Report only the number of lines in the following entries where the word "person" occurs.

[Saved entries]
**********

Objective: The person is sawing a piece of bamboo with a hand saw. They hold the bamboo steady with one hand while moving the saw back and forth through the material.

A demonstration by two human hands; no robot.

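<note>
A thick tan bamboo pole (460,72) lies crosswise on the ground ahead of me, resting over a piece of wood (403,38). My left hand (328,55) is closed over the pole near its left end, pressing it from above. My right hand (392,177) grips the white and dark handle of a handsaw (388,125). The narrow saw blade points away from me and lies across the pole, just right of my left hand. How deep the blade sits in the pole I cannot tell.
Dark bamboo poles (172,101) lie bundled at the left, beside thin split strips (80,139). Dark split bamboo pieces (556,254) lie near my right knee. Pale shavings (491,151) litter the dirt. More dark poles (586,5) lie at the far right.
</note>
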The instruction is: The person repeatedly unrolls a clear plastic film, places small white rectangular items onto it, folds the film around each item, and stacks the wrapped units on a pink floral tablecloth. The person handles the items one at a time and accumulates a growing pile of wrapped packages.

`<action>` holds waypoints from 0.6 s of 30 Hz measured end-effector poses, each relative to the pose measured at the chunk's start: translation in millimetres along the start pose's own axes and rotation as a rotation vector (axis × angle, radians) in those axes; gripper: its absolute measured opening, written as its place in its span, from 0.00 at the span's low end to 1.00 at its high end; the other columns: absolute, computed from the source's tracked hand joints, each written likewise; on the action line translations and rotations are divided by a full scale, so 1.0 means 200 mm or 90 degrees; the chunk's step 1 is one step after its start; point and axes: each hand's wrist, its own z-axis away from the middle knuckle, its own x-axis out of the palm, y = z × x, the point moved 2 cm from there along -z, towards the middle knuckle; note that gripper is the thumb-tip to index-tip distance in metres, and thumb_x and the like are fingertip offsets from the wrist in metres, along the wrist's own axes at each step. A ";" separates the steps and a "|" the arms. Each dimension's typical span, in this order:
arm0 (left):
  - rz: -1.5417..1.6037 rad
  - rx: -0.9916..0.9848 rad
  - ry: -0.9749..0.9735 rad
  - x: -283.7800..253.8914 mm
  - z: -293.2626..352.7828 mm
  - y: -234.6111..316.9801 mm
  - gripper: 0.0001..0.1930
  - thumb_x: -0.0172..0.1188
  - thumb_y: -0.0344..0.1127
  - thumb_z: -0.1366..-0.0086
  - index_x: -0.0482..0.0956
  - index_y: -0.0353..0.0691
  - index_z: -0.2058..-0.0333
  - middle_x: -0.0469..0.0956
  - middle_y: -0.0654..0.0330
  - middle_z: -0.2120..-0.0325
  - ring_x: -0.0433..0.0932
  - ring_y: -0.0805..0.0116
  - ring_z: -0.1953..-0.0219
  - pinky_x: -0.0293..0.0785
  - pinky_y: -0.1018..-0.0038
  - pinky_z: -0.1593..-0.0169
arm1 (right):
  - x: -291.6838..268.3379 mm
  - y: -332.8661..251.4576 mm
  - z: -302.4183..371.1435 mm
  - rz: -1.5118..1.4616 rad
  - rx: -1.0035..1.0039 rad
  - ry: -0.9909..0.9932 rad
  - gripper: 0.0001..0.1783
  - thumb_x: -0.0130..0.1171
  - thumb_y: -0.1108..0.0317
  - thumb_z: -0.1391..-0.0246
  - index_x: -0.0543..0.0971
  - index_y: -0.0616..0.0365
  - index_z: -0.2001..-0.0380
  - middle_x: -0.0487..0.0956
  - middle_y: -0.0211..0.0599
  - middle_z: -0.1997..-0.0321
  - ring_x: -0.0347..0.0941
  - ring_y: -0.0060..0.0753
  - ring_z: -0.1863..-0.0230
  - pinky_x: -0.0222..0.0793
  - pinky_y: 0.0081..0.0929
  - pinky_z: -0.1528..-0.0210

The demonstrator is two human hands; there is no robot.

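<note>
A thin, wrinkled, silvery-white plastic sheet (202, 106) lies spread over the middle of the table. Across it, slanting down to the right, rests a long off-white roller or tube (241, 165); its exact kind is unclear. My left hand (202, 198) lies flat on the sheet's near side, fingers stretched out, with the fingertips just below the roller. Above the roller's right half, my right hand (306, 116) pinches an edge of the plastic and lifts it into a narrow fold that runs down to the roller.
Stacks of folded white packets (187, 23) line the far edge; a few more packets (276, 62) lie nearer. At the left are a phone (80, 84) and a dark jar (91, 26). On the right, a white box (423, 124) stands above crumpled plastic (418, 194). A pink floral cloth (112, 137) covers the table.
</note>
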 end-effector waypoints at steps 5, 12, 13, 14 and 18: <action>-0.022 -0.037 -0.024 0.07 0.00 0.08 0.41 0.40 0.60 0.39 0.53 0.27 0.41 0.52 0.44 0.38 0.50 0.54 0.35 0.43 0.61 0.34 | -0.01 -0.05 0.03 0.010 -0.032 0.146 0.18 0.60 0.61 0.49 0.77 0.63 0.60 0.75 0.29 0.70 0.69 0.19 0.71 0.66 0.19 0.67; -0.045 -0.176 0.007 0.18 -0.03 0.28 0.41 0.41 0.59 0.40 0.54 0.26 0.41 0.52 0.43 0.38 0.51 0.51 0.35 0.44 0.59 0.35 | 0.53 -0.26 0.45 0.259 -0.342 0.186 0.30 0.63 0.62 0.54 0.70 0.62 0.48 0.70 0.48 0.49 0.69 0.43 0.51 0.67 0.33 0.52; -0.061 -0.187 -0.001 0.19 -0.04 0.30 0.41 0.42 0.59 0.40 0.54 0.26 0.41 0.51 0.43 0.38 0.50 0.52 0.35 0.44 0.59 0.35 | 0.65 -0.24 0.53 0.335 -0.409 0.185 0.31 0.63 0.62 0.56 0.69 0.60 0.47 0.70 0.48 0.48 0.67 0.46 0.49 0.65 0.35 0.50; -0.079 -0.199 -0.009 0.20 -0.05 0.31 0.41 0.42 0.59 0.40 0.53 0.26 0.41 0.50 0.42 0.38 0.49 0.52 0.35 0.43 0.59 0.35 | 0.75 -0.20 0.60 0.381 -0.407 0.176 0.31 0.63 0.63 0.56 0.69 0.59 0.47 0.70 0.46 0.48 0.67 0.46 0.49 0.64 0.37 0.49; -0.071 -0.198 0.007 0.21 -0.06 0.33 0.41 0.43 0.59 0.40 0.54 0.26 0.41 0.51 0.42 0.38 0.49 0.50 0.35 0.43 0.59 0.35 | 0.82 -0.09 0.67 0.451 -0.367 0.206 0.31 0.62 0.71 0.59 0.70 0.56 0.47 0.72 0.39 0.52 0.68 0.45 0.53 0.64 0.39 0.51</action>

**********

**Exercise solution**. 2